I’m going to spoil an early-game puzzle here, without giving you the solution. It’s a little paradox I want to present because it truly embodies La Mulana.

Strength lies at the foot of Futo.

This hint is in an early-game area themed around the history of a family of giants, with their statues dominating each screen you walk through. There are a series of tablets describing their defining characteristics, so you have to find all that information, write it down, and use it to determine who is represented with each carving. Then, there are a few hidden ways to interact with some of them, letting you discern a few which seem identical. If you’re meticulous in your note-taking and experimentation, you can determine the exact statue that represents Futo, walk right up to it, stand at its foot in search of strength, and find…

Nothing. You whip it, use every item you have, poke at everything on the screen… nothing happens. You actually need an item from much later in the game to follow up on this hint, despite your best efforts.

Except, that’s not true. You need to activate a mechanism in the prior area first, then the chest will appear, so if you’ve skipped it, you’ll need to go back.

Wait, that’s not it. It’s that you need to enter that screen from above through a false wall, then whip a normal-looking block at the top to break it, causing a chest to fall at Futo’s feet, which you can then open for your reward.
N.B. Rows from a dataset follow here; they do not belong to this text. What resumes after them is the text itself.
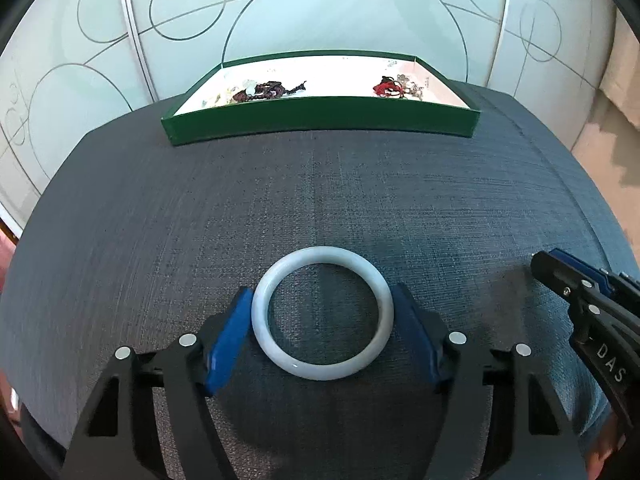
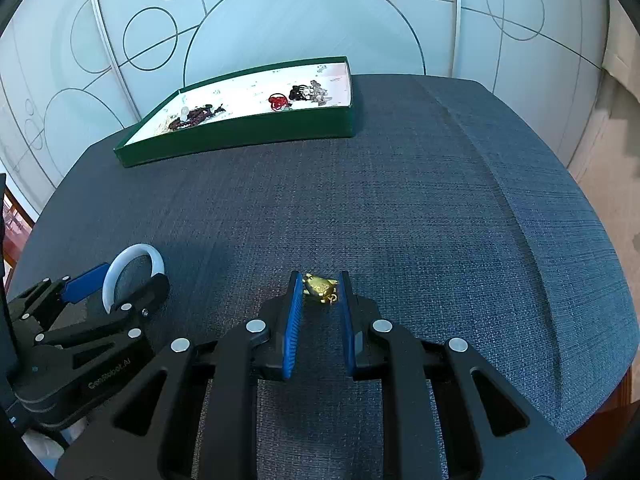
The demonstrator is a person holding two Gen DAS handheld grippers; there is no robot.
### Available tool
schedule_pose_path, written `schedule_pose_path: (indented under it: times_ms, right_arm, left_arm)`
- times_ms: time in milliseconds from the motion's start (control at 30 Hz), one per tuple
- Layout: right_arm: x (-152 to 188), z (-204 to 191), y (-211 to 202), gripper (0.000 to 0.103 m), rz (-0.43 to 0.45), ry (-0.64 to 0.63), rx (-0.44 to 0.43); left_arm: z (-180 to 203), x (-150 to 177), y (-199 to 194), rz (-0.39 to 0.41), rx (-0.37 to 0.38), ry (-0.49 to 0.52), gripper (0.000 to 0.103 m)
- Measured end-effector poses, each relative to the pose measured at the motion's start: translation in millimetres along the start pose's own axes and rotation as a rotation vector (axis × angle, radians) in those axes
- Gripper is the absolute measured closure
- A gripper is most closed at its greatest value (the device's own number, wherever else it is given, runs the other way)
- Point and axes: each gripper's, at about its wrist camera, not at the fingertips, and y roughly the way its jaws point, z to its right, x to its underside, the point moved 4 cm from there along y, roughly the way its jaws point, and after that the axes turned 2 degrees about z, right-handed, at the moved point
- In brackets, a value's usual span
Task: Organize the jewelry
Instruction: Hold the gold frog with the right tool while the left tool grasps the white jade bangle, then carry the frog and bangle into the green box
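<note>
Tray jewelry (image 1: 264,90) (too small)

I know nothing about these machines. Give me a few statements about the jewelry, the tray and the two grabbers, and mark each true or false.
1. The pale bangle lies flat on the table, between the left gripper fingers. True.
2. The right gripper has a red cord between its fingers. False: it is closed on a small gold charm.
3. The green tray already holds jewelry. True: dark beads and a red piece lie inside.
4. The bangle is in the tray. False: it is on the table, apart from the tray.
5. The tray's inside is black. False: it is white.
</note>
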Motion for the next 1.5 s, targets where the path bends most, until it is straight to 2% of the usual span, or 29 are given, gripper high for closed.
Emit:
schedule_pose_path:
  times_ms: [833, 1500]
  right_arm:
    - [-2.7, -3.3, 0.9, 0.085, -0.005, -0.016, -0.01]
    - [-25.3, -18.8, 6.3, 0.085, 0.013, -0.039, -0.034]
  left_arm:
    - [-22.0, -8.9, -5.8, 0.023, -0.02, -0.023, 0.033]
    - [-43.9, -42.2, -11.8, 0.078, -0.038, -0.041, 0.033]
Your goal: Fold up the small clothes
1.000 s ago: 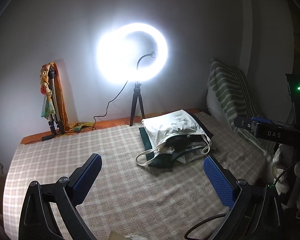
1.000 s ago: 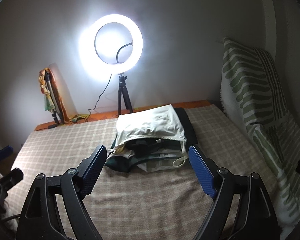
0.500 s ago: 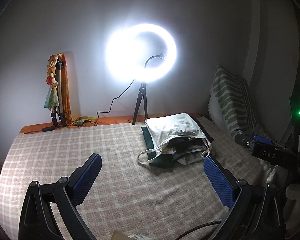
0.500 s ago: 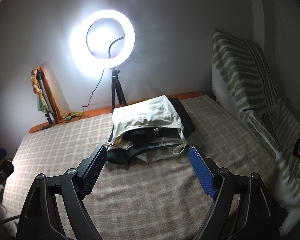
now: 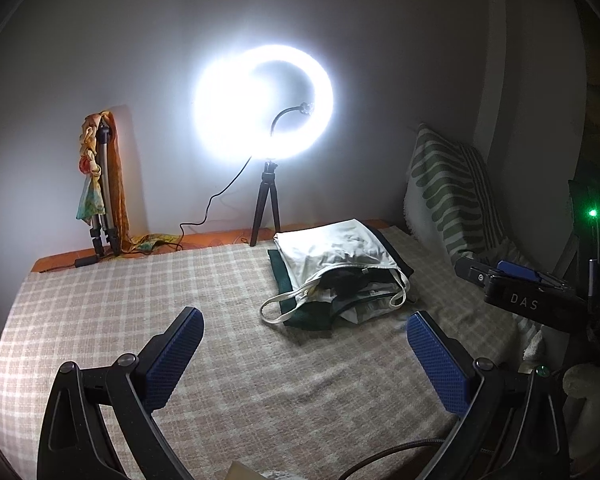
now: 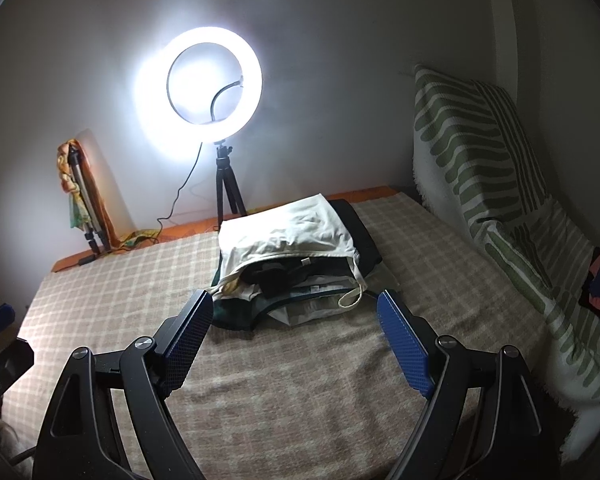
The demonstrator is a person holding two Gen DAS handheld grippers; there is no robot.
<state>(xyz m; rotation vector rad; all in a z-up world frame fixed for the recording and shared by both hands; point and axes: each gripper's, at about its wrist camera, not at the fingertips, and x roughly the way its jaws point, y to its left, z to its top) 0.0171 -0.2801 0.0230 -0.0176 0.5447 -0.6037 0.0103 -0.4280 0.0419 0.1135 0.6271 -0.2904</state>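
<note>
Cream top [image 6: 288, 232], checked beige blanket [image 6: 300, 380]

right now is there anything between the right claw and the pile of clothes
No, only bare checked blanket lies between the open right claw and the pile of clothes, which starts just past its fingertips. The right wrist view shows this.

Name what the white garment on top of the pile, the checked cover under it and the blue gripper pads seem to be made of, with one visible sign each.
White garment: thin matte woven cloth, probably cotton; it creases softly. Checked cover: coarser woven fabric, matte; the weave shows up close. Blue pads on the right gripper: likely rubber or moulded plastic; fine raised grid texture.
</note>
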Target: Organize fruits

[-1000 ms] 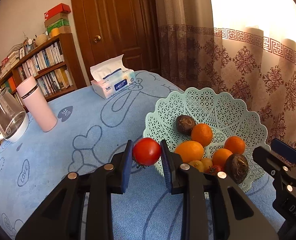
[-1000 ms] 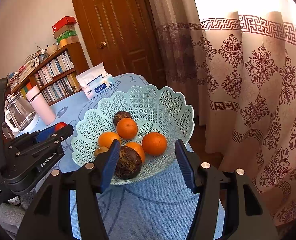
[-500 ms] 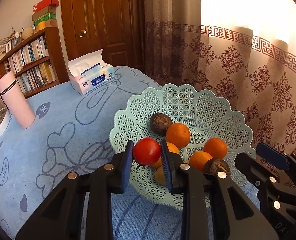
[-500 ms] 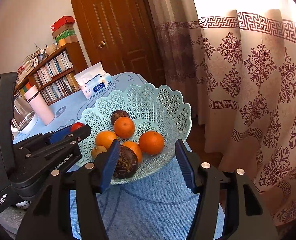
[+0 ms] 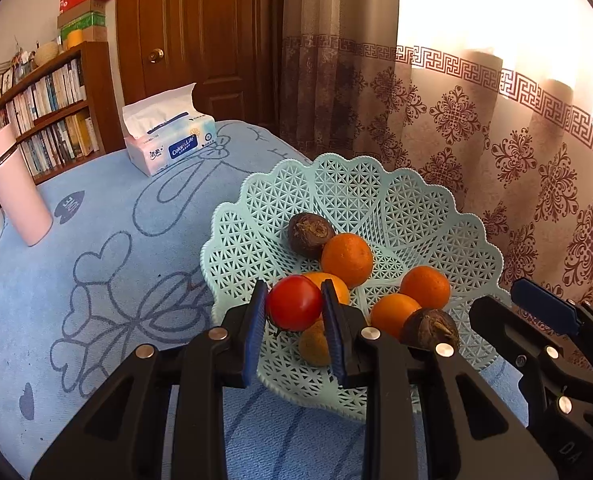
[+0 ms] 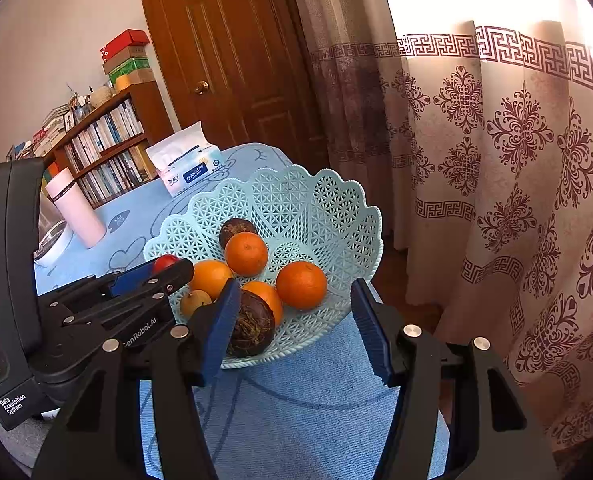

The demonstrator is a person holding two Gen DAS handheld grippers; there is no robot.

Actually, that’s wrong. You need to use a weight to activate an invisible mechanism at its feet. Turns out, every giant statue had one of those little invisible mechanisms, so instead of compiling notes and doing research, you could have just lucked out and hit the down button at some point while you were walking around like I did. So, I just went down the line placing a couple weights and got my reward. Zero thought required.

That experience is what it’s like to play La Mulana. You buy the game after hearing how much cleverness is required, how you have to take pages of notes, and how it’s obscure and gratifying. You start your little document, dutifully adding screenshots where necessary, and then find it mostly useless. It occasionally helps, but La Mulana is not a game about testing your intellect or ability to correlate information from different sources. It’s about running into every wall and being sure to whip it a couple times. It’s about killing every enemy on each screen at least once, just in case. It’s about pressing the down button on top of, and to the side of, any suspicious objects. The puzzles and tips are actually, for the most part, straightforward and direct. You can usually read a hint tablet, make a guess at the solution, and be right the first time. However, what you can’t guess is how to even interact with that solution, because it's lovingly crafted to be arbitrary.

That’s why I listed out all those false ideas. I bet if it’s been a long time since someone played La Mulana, they may have gone “ah, of course” at first, because each of those solutions are recurring tropes which apply to the majority of the puzzles across the game. It’s why, after dipping my toe in with a 20-hour guideless hintless expedition, I’m going to shelve it. For all the hype surrounding the confounding puzzles, it requires a shockingly low amount of logical problem solving. Instead, it requires perseverance, and I don’t find that to be a particularly engaging concept on its own. Video games are so comfortable to play that all it takes to persevere is deciding you want to, which means a design like this is forced to do whatever it can to disinterest the player in some capacity. It has to frustrate you, because if it didn’t, there wouldn’t be a game here at all: the central conflict of the player against self wouldn’t exist. La Mulana isn’t bad because of it; it has to be this way.

So, I’m just gonna stop here. I might have continued if the game made me feel smart or skillful, but I don’t want to annoy myself for its own sake, which is what it would boil down to. That core of the experience is probably why my little group has made a ritual of coaxing people (like myself) into streaming it. You don’t get friends to stream normal puzzle games, and you don’t get them to stream simple platformers, but you get them to stream La Mulana. It’s funny to watch people get annoyed, and it gives cathartic schadenfreude to see them fall into traps the same way you did. That leaves your choices for enjoyment being completion of the entire game, laughing at someone, or just saying "fuggit" and doing something else, and personally, I think my chances of success are best with the last option.